▶ **Try it**: Copy the lines below word for word, skipping any image.

▶ **Data provided**:
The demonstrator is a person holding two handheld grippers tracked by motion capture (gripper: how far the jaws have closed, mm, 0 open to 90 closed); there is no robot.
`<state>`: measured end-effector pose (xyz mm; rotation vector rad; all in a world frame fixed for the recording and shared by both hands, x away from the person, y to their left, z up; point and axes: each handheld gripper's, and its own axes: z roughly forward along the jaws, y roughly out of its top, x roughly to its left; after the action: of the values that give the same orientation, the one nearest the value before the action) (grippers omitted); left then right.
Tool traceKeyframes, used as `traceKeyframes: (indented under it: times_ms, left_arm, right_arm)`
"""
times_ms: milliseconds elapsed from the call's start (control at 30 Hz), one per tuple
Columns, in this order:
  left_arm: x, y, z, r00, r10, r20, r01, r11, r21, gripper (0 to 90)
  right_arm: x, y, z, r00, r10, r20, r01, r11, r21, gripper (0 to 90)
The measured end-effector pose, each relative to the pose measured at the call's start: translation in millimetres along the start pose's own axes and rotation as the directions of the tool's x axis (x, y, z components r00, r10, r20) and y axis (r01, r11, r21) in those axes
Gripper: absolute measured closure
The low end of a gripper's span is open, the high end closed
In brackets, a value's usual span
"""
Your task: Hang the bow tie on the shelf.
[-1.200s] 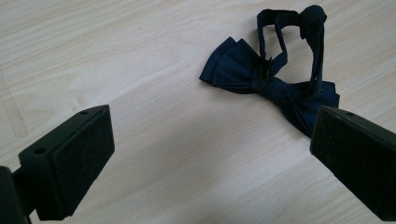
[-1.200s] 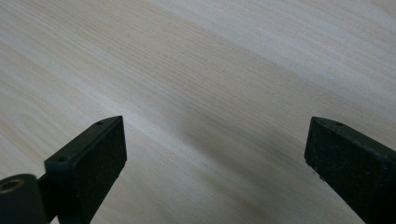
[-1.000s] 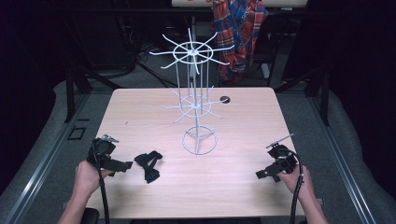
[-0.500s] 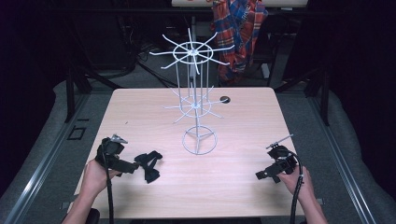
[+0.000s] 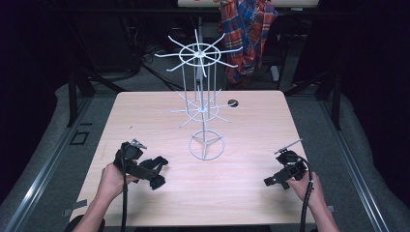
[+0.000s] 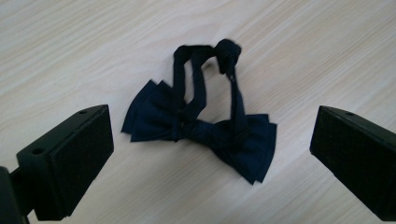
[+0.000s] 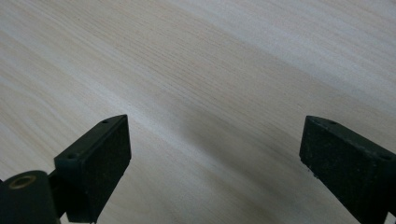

▶ **Your solution**:
The demonstrator is a person holding two handheld grippers tracked by motion capture (gripper: how far the jaws have closed, mm, 0 open to 90 closed); there is no robot.
`<state>`: measured end-effector pose (xyz mm; rotation vector rad; all in a world frame fixed for the recording and shared by both hands, x away from the person, y to their left, z up; point and axes: each handheld gripper's, and its own axes: z roughly forward along the jaws, y roughly out of its top, x roughly to its left; after the action: of the values that give the same orientation, the one nearest the value before the action) (grippers omitted); left then right.
Tool traceKeyframes, used as `traceKeyframes: (indented under it: times_ms, left_arm, right_arm)`
"""
times_ms: milliseconds elapsed from the call's start (control at 30 Hz), one per tuple
Columns, in this order:
  left_arm: x, y, z, r00, r10, r20, r01, r11, r21, gripper (0 to 90)
  right_arm: x, y, z, r00, r10, r20, r01, r11, r21, gripper (0 to 90)
The measured end-effector pose, each relative to the pose measured at the call's start: translation in millimetres along the start pose's own axes and rotation as the directions of the tool's x axis (x, y, z components r00, r10, r20) and y axis (r01, r11, r21) in those axes
Gripper: absolute measured closure
The low end of a gripper's span is open, the high end closed
In brackets, a value's usual span
"""
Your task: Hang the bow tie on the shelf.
[-1.200s] 
[-1.200s] 
[-1.000s] 
[-0.500s] 
[+0.000s] 
[+0.000s] 
[+0.000s] 

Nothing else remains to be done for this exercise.